Beaver-Visitec International (BVI) expressed support for two new CPT codes and improved reimbursement for ECP when combined with cataract surgery. Up to 1 in 5 patients  undergoing cataract extraction suffers from glaucoma, and ECP remains an important option for ophthalmic surgeons seeking to slow down the progression of glaucoma  at the time of cataract surgery.
BVI is encouraged by the reimbursement level selected by the Centers for Medicare and Medicaid Services (CMS) for these new codes, which will ensure that hospital outpatient departments (HOPDs) and ambulatory surgery centers (ASCs) are adequately compensated for this effective combination procedure, according to a company news release.
Two new CPT codes have been created to cover ECP for the treatment of mild to moderate glaucoma when performed at the time of cataract surgery. Because over 75% of ECP procedures  are performed in combination with cataract surgery, the American Medical Association recommended the creation of a new bundled code. The CPT editorial panel agreed and created two new codes that took effect January 1, 2020: 66987, previously complex cataract removal (66982) with ECP (66711); and 66988, previously routine cataract removal (66984) with ECP (66711).
The reimbursement rates initially proposed by CMS for the two new codes were significantly reduced and considered insufficient by the medical community. During the public comment period in Q3 of 2019, several professional ophthalmic organizations made it clear that the proposed rates did not adequately capture the resources that hospitals and ASCs would expend.  Based on these comments and the input of medical advisors, CMS revised the ambulatory payment classification assignments. This resulted in a significant increase in reimbursements to HOPDs and ASCs for the new codes.
In 2019, ASCs that have submitted claims for routine cataract surgery and ECP have received an average of $1,462. With the new codes, the national average payment to an ASC for combined cataract and ECP will be $2,393, an increase of $931. HOPD reimbursement for the new codes will average $3,818, an increase of $1,900.
“I’m pleased that CMS listened to the medical community and adequately reflected the resources required for ECP and cataract surgery. This allows surgeons another option to offer safe and effective relief from the progression of chronic glaucoma,” Lars Bonefeld, Vice President of Marketing, BVI, said in the news release.
CMS did not assign any Relative Value Units (RVUs) to the new codes, therefore physician reimbursement will be determined by the local carriers.

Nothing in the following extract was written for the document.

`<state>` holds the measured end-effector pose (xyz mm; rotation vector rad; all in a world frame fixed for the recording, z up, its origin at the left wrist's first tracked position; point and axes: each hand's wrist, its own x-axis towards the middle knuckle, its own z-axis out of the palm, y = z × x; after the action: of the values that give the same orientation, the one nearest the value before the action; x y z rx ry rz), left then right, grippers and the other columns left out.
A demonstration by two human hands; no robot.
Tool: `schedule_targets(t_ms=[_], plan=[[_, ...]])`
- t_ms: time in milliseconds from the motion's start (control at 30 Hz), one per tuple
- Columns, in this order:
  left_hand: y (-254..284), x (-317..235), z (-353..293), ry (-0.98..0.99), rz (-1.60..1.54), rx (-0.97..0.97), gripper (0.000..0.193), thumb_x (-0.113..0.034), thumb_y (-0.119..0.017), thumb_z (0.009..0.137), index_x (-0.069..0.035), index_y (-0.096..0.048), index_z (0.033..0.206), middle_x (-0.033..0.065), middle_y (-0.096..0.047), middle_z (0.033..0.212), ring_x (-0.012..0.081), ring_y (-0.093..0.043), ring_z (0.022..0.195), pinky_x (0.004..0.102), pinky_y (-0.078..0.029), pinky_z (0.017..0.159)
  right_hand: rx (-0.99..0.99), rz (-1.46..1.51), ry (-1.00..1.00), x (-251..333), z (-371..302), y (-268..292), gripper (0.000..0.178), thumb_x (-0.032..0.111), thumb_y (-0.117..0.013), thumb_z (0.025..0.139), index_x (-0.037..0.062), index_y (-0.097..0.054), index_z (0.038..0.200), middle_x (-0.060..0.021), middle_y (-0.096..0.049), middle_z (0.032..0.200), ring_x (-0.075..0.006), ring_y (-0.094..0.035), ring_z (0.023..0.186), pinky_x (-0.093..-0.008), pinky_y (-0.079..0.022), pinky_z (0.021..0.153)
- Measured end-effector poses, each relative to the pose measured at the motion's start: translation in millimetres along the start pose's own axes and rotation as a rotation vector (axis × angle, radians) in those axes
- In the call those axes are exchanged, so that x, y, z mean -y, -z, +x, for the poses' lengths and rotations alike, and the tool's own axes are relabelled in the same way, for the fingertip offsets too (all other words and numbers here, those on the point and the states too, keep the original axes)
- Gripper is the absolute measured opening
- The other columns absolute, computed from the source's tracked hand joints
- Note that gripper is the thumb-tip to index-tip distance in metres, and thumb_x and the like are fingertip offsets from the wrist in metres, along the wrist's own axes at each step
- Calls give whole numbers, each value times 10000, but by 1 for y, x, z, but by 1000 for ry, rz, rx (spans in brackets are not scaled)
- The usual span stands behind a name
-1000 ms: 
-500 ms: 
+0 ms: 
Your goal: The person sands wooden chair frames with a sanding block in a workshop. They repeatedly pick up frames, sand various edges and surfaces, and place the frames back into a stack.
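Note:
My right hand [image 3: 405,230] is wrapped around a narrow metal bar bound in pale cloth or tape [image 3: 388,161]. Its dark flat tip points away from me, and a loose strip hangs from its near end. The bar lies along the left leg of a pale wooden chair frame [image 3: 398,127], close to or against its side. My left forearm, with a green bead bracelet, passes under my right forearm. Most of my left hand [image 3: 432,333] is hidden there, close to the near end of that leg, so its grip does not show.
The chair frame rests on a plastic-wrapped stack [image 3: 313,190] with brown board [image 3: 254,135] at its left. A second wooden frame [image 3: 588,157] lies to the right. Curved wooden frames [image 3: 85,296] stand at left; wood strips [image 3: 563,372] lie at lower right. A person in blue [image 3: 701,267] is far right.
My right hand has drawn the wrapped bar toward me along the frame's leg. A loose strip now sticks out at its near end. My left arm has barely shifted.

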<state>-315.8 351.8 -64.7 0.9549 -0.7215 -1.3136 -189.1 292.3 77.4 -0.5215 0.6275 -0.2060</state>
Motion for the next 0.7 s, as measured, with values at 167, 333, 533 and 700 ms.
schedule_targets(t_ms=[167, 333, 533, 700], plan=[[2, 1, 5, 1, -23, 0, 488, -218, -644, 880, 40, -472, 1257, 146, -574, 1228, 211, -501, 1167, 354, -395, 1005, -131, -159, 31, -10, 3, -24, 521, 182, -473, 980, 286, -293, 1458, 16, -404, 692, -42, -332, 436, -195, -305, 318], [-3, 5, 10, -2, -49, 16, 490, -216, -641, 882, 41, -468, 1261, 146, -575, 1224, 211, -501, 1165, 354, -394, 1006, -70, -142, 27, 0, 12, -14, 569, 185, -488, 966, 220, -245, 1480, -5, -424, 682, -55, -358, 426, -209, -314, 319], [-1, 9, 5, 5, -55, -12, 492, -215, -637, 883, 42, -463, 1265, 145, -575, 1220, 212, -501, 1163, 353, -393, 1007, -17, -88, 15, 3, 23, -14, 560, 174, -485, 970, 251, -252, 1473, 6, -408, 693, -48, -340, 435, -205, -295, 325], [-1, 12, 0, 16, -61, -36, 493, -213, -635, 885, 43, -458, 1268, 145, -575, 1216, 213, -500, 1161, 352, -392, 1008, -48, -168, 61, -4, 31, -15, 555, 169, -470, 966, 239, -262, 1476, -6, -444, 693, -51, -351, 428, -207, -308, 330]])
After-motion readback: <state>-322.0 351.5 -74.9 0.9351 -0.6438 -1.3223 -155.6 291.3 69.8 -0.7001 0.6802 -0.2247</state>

In 2020, the CPT code for ECP (66711) will be used only when performing ECP as a stand-alone procedure. An increase of 5% and 4% has been allocated to HOPDs and ASCs, respectively, while physician reimbursement has decreased by 22%.
 Medicare Administrative Claims Data (Carrier 5% SAF) 2007-2010.
 Khandan S, Seigel L, Siegel M, Citron M, Siegel M. Long-term follow-up of combined phacoemulsification and endoscopic cyclophotocoagulation in the treatment of mild to moderate glaucoma. Poster presented at: American Glaucoma Society 27th Annual Meeting, 2017.